If an asset is used partly for business and partly to derive rent at any given time, it will be a question of fact depended on all the circumstances as to whether the main use of the asset at that time is to derive rent. No one single factor will necessarily be determinative, and resolving the matter is likely to involve a consideration of a range of factors such as:

·        the comparative areas of use of the premises (between deriving rent and other uses); and

·        the comparative levels of income derived from the different uses of the asset.

Example 5 considers mixed use of a property:

Mick owns land on which there are a number of industrial sheds. He uses one she (45% of the land by area) to conduct a motor cycle repair business. He leases the other sheds (55% of the land by area) to unrelated third parties. The income derived from the motor cycle repair business is 80% of the total income (business plus rentals) derives from the use of the land and buildings.

In determining if the main use of the land is to derive rent, it is appropriate to consider a range of factors. In this case, a substantial (although nevertheless not a majority) proportion by area of the land is used for business purposes. As well, the business proportion of the land derives the vast majority (80%) of the total income.
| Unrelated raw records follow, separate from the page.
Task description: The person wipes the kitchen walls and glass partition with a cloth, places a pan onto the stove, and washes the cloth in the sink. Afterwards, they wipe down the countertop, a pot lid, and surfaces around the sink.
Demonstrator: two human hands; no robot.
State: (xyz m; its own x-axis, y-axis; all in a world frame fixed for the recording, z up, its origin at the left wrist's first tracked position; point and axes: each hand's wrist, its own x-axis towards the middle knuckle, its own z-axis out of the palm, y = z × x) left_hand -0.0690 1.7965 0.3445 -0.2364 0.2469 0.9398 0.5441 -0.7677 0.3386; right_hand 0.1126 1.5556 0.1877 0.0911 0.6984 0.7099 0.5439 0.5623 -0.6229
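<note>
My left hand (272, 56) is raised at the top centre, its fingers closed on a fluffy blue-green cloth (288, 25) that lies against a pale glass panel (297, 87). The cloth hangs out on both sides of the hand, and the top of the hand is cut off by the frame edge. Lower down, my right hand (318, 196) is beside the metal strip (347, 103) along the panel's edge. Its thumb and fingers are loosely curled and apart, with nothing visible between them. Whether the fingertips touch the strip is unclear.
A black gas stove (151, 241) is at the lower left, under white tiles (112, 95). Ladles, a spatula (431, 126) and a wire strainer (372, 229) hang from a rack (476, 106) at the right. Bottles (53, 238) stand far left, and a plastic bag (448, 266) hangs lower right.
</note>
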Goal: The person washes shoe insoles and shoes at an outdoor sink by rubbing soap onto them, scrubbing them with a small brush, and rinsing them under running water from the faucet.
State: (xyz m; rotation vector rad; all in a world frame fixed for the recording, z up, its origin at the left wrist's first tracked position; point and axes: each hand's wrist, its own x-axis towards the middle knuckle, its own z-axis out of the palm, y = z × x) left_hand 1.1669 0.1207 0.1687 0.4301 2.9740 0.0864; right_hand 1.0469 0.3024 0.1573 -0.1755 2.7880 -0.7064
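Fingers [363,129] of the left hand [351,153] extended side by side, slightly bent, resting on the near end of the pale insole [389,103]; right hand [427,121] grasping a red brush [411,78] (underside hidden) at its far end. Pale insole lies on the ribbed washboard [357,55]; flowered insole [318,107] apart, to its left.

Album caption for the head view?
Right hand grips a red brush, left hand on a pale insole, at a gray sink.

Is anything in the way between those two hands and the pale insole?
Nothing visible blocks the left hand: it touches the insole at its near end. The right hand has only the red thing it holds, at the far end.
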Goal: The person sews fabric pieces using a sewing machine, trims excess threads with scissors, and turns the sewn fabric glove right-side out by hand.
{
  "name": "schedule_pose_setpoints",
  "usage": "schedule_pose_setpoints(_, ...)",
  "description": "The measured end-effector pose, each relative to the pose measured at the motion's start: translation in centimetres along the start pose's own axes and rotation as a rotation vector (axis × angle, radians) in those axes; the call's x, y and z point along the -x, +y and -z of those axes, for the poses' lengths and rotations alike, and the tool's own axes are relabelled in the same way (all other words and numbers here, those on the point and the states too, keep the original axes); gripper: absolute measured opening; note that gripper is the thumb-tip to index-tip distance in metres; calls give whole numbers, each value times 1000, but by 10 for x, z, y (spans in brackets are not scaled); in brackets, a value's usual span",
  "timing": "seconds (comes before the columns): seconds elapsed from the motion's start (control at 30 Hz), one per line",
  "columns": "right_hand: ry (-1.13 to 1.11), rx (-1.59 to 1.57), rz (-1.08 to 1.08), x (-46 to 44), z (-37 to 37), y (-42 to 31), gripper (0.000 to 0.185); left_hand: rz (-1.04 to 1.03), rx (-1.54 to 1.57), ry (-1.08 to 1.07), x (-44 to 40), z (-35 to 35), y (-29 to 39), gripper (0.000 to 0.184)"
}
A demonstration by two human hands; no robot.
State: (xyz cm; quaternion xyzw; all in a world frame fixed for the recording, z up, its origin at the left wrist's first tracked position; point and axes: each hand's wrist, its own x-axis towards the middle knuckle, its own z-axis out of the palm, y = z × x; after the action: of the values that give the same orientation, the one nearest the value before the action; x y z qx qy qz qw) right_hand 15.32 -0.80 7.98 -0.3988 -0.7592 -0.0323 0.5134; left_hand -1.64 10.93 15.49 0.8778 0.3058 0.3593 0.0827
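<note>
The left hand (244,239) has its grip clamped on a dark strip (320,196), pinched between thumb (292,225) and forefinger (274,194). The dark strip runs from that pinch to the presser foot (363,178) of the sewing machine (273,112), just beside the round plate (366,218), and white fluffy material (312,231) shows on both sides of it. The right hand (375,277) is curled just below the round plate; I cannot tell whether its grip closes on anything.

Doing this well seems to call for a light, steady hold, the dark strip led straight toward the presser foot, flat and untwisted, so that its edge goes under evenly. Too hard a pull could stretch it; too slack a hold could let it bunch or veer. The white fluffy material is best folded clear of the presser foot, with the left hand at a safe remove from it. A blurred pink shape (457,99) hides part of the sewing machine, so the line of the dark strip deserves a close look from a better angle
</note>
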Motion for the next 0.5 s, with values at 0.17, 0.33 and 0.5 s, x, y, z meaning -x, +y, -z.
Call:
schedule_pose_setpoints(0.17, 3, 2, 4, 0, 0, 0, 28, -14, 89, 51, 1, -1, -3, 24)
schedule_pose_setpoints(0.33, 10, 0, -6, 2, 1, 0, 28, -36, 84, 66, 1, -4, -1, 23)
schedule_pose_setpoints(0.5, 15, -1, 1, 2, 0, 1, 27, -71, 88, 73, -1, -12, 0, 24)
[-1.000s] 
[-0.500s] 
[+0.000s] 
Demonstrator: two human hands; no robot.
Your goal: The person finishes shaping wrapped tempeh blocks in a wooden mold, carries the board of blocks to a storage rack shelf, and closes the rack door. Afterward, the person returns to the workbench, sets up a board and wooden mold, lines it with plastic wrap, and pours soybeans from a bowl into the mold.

In all the circumstances, the Tax Office considers the main use of the land in this case is not to derive rent and accordingly the land is not excluded from being an active asset by paragraph 152-40(4)(e) of the ITAA 1997.

Application to your circumstances

Approximately 50% of the property is used for the purposes of the market garden. This can fluctuate when other market gardeners are utilising the property.

Based on the facts, you only utilise a small proportion of the market garden yourself in the last few years. The ratio given was that 70% of the market garden was rented. This is reflected in the amounts derived from rent in the various partnership returns.

Analysing both the areas of use of the property and the comparative levels of income from the different uses, it cannot be said that a substantial amount of the property is used by you in carrying on your business. This differs to example 5 in TD 2006/78. Also the percentage of rental income compared to total income derived is significant and was substantial in the last relevant year.

Accordingly the main use of the property is considered to be to derive rent. Therefore it will not constitute an active asset.

Conclusion

Since the property will not be considered an active asset, you will not pass the basic conditions needed to access the small business CGT concessions.